__DATA EXTRACT__
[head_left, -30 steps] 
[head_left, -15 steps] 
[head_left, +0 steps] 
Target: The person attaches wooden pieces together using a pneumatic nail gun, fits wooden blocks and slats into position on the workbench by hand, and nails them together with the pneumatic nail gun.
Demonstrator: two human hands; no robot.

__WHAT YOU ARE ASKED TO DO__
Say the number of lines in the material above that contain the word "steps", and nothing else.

__YOUR SOLUTION__
3